**Your assignment:** Please repeat the lines below exactly. Begin with the line containing "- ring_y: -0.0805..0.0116" and go on through the line containing "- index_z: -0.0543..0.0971".

Data excerpts
----------------------------------------

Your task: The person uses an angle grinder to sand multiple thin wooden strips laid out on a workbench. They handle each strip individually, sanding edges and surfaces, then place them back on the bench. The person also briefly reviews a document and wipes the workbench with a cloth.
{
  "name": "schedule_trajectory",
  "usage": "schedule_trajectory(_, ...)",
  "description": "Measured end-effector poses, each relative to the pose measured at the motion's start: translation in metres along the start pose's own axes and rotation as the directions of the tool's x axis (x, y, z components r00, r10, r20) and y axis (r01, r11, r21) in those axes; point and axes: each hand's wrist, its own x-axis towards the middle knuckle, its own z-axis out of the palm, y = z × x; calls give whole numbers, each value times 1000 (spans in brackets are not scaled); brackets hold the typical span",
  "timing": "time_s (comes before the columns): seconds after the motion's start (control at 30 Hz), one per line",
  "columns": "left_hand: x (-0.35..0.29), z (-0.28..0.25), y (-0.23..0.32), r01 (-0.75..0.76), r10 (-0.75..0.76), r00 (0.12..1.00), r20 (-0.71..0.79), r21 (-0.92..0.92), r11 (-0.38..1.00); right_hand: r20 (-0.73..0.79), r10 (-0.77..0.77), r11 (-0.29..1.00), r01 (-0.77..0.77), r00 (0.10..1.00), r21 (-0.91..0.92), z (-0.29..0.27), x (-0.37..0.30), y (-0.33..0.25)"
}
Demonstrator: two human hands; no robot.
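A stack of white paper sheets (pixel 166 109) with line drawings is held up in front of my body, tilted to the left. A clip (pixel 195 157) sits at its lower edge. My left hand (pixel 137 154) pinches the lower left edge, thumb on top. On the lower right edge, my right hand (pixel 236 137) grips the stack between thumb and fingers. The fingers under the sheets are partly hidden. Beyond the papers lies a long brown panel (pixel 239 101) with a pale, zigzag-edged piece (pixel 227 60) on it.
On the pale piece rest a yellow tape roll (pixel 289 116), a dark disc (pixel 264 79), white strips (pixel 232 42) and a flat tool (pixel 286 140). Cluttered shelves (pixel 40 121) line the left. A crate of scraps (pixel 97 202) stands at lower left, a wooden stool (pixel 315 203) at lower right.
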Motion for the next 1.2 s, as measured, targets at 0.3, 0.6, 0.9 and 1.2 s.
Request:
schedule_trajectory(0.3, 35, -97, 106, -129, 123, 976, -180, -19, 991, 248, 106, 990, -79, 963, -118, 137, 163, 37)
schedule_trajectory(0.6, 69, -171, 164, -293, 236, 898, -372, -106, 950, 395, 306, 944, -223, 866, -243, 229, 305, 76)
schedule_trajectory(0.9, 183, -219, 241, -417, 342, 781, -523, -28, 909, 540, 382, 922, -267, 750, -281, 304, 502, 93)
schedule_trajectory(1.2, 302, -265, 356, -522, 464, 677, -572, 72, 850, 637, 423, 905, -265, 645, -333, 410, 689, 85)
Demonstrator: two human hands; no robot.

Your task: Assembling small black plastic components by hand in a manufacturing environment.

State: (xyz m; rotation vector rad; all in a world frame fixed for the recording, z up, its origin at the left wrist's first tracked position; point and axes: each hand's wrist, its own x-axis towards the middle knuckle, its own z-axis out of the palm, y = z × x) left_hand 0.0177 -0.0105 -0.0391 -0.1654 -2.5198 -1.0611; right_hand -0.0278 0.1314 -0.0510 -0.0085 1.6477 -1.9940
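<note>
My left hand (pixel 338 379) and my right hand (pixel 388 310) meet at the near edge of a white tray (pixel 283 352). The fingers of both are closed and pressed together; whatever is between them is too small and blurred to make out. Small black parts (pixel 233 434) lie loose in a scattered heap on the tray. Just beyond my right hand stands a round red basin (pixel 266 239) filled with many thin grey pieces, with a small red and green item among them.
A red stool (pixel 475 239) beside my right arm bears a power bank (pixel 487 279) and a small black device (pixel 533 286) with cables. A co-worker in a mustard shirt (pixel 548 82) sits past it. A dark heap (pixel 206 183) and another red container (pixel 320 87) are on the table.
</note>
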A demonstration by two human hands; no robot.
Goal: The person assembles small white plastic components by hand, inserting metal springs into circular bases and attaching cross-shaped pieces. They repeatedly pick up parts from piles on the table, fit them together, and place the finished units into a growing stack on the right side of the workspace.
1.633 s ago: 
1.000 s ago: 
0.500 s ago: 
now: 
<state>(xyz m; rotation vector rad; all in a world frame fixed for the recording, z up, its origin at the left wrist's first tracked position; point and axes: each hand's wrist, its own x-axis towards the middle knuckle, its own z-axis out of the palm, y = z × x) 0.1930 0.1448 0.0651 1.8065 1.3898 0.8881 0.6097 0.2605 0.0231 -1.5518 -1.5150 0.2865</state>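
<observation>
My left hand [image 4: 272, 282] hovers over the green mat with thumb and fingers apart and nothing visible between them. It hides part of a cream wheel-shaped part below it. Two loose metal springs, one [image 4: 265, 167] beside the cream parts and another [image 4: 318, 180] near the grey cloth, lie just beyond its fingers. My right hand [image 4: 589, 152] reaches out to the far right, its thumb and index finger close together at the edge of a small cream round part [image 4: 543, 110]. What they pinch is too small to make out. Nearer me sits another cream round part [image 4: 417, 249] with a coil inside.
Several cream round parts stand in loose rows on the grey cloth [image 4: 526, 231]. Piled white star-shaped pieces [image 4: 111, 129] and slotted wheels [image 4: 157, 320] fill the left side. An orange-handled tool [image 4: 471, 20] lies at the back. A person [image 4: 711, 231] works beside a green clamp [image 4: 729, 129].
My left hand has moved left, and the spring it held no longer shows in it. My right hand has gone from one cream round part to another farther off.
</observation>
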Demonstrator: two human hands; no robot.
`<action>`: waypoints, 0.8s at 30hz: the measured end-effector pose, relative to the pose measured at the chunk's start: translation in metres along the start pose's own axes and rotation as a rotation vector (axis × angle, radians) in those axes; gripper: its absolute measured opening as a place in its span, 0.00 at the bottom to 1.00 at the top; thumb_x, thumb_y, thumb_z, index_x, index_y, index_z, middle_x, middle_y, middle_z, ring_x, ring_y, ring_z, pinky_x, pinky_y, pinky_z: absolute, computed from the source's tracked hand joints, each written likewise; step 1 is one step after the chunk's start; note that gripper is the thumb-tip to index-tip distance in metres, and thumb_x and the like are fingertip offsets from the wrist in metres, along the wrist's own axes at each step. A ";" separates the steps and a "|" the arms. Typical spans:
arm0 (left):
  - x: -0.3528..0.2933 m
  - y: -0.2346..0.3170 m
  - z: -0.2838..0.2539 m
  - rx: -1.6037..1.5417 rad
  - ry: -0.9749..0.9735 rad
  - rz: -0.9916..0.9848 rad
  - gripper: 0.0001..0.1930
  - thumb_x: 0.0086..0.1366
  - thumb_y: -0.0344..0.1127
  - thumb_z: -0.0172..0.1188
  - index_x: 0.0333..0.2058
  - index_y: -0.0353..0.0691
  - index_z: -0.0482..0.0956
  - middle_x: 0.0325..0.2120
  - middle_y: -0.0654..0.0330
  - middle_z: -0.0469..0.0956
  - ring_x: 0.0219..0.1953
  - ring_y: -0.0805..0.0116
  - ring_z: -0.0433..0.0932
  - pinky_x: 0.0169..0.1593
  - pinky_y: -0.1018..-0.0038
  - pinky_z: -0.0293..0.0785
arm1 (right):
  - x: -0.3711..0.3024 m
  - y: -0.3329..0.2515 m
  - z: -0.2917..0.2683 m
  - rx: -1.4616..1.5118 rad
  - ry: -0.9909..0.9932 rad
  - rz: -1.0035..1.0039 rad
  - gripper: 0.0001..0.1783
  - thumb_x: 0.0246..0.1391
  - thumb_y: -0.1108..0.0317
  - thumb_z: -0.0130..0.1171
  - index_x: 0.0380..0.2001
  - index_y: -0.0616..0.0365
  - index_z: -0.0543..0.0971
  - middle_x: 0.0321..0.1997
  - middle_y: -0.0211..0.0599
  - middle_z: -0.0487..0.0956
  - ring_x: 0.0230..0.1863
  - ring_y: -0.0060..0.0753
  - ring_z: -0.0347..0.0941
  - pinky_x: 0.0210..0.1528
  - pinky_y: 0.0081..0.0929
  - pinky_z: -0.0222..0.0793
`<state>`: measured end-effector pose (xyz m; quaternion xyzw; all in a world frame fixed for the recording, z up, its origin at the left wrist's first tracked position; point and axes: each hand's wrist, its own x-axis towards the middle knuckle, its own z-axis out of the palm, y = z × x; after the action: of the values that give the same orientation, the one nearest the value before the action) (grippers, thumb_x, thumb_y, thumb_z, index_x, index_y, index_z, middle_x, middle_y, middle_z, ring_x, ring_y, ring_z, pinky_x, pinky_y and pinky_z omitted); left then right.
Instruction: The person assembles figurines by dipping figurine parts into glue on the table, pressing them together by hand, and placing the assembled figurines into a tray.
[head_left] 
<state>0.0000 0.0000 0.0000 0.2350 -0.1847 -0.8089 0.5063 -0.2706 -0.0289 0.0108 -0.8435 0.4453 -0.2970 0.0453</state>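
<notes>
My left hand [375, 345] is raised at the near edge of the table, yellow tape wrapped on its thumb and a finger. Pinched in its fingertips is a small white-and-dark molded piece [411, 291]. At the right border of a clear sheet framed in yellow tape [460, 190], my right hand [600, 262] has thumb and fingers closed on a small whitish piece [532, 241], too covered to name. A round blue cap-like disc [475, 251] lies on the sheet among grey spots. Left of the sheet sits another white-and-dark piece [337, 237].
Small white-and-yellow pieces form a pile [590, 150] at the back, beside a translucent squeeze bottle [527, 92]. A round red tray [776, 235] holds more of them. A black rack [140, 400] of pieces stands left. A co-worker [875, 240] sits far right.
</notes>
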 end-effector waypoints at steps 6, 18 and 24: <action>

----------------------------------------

**Task answer:**
  - ring_y: -0.0805..0.0116
  - ring_z: -0.0433..0.0932
  - pinky_x: 0.0169..0.1593
  - pinky_y: -0.1018..-0.0038
  - pinky_z: -0.0293..0.0785
arm1 (right):
  - x: -0.3711..0.3024 m
  - y: -0.3329..0.2515 m
  - z: -0.2917..0.2683 m
  - rx: -1.4616..1.5118 rad
  - ry: -0.9909..0.9932 rad
  - rz: -1.0035..1.0039 rad
  - gripper: 0.0001..0.1783
  - thumb_x: 0.0246..0.1391
  - thumb_y: -0.1108..0.0317
  - thumb_z: -0.0130..0.1171
  - index_x: 0.0380..0.2001
  - index_y: -0.0616..0.0365
  - index_z: -0.0543..0.0971

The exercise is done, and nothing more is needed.